Tudo isto vem a propósito de dois livros desiguais em qualidade mas igualmente interessantes, publicados recentemente por uma pequena editora (que também edita uma revista de poesia), a Averno. Falo dos livros «Oráculos de Cabeceira», de Rui Pires Cabral e «A Caixa Negra», de Josep M. Rodríguez (com tradução de Manuel de Freitas).

Pretendo agora ocupar-me apenas do livro de Rui Pires Cabral.


O tempo fez-nos distantes. Desde meados do moderno que alguns de nós parecem não habitar o real, entendendo-se este como o espaço de deambulação e percepção do mundo: somos cada vez mais fantasmas. A poesia de Rui Pires Cabral abeira-se deste género em que se conjuga morte e vida e ambas são, no verbo, estranhas.
A salvação que ficou perdida numa época em que dissecar o dia era encontrar um sol determinado a sermos felizes é agora coisa de momentos: eternos retornos que podem fazer do dia uma memória que a escrita pode salvar, relendo-a. Tem, portanto, que ser escrita. A bolha da espuma dos dias é uma descoberta.

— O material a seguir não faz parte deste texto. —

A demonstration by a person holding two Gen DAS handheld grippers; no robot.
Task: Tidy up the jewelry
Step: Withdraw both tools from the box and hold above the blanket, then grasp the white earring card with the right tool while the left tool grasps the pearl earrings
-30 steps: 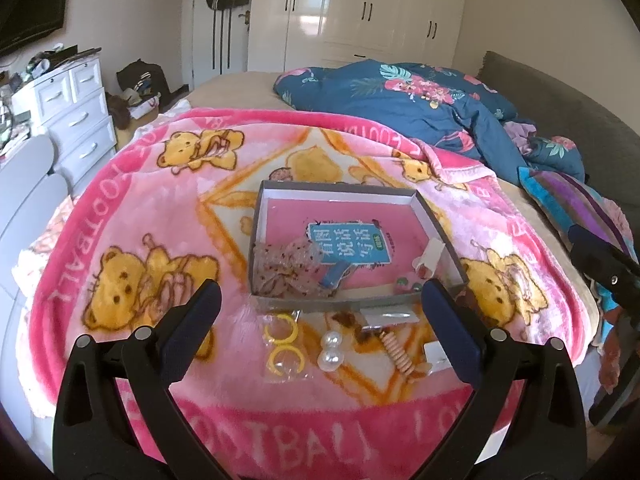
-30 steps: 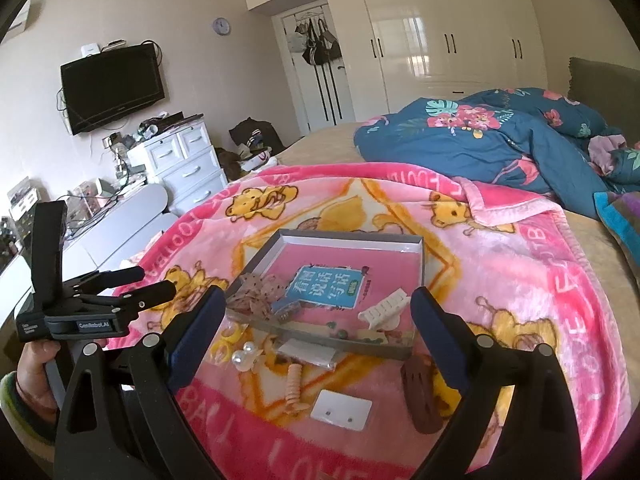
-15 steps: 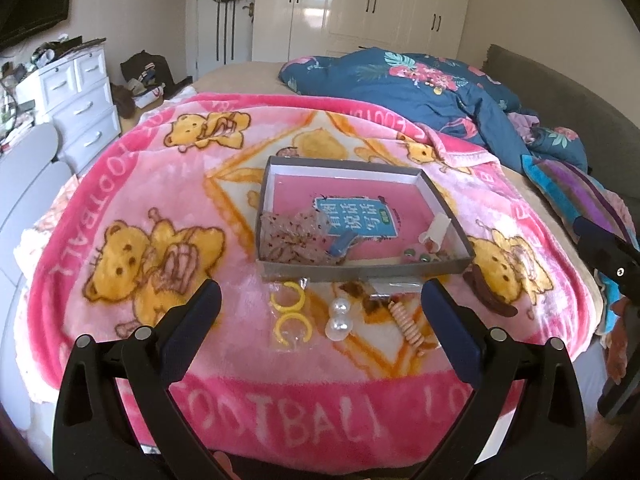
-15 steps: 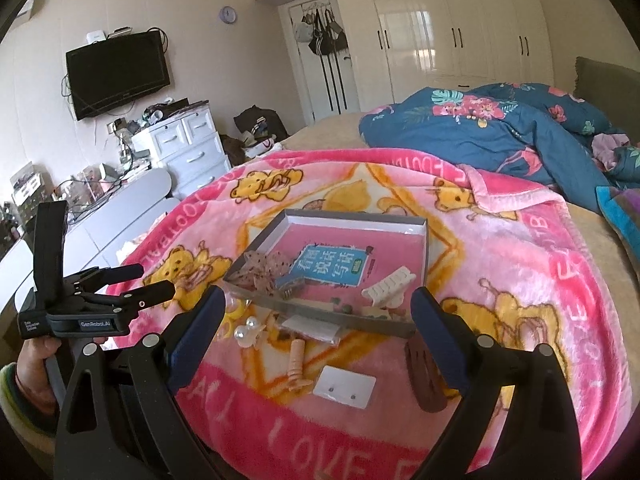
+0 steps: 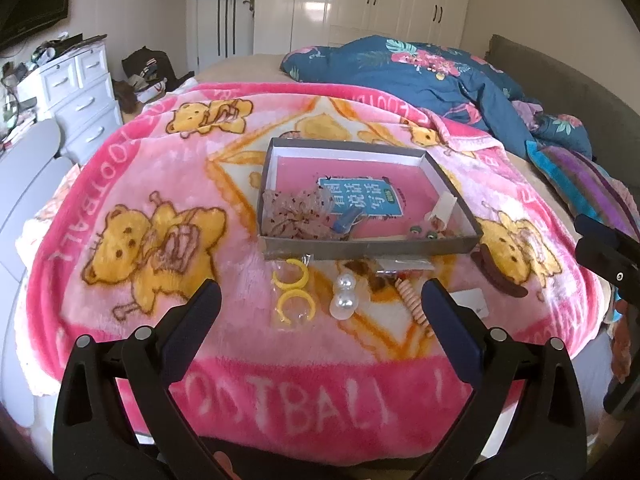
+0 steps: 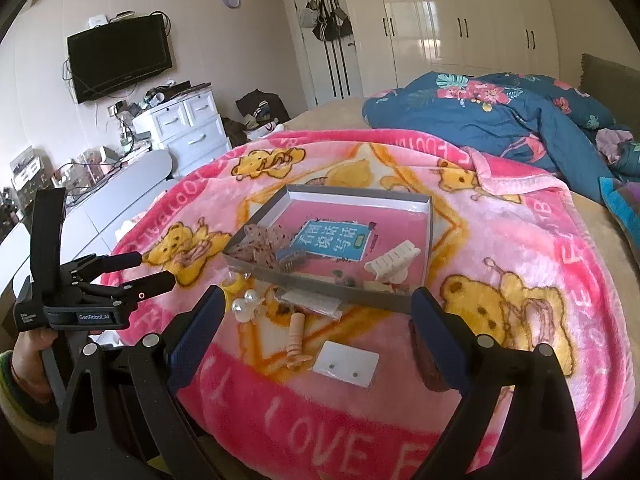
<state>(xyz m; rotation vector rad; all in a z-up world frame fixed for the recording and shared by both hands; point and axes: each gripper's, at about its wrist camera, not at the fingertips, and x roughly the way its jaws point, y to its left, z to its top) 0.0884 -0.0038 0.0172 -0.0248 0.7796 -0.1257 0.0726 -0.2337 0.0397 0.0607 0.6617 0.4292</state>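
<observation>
A shallow grey box lies on the pink bear blanket, holding a lacy brown scrunchie, a blue clip and a white claw clip. In front of it lie yellow rings in a clear bag, pearl earrings, a pink spiral tie, a white stud card and a brown clip. My left gripper hovers open near the blanket's front edge, nothing between its fingers. My right gripper is likewise open and holds nothing. A hand holds the left gripper.
A blue floral duvet is bunched at the bed's far right, with a striped cloth beside it. White drawers and a grey board stand left of the bed. Wardrobes line the back wall.
Both grippers have drawn back and risen from the box, so more of the blanket's near edge shows. The jewelry and box have not moved. Both stay open.
</observation>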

Uma de cada vez, não toda a superfície que cobre a vida e que se tornou inenarrável.
O cadáver real tem sempre coisas para oferecer, nem que seja o cheiro da sua fermentação ou decomposição. Ou o cheiro do estranho que revive, por sempre o pensarmos morto à distância: «he loved beauty that looked kind of destroyed», relembra o poeta a partir de James Gavin. Todo o real é uma «beleza arruinada» que quer salvar-se pela intenção do poeta. O outro real que o poeta habita é um real clandestino que, em toda a poesia, quer vingar-se do mal.
Apenas um problema: o fantasma é cada vez mais real e habita sem sombra, mas vivo, o mundo. E habita-o pelo lado impraticável que é o da escrita.
Nestes versos repousam as mortes, as épocas, as cidades, os amigos e as estações que só aqui ainda são o que eram. Uma poesia clara, bem composta, sem deslizes que podiam atrapalhar a leitura. Em todos os poemas a possibilidade de uma acção decorrida a lembrar em cada olhar. Mas o poeta, na sua distância genuína, sabe que «ninguém parte de repente / à procura de mais mundo, / ninguém chega por acaso / ao seu nenhum sentido, olhando simplesmente / da varanda». É isso. Mas insistimos, até ser calo a recordação em verso de um tempo que sendo agora está para sempre perdido.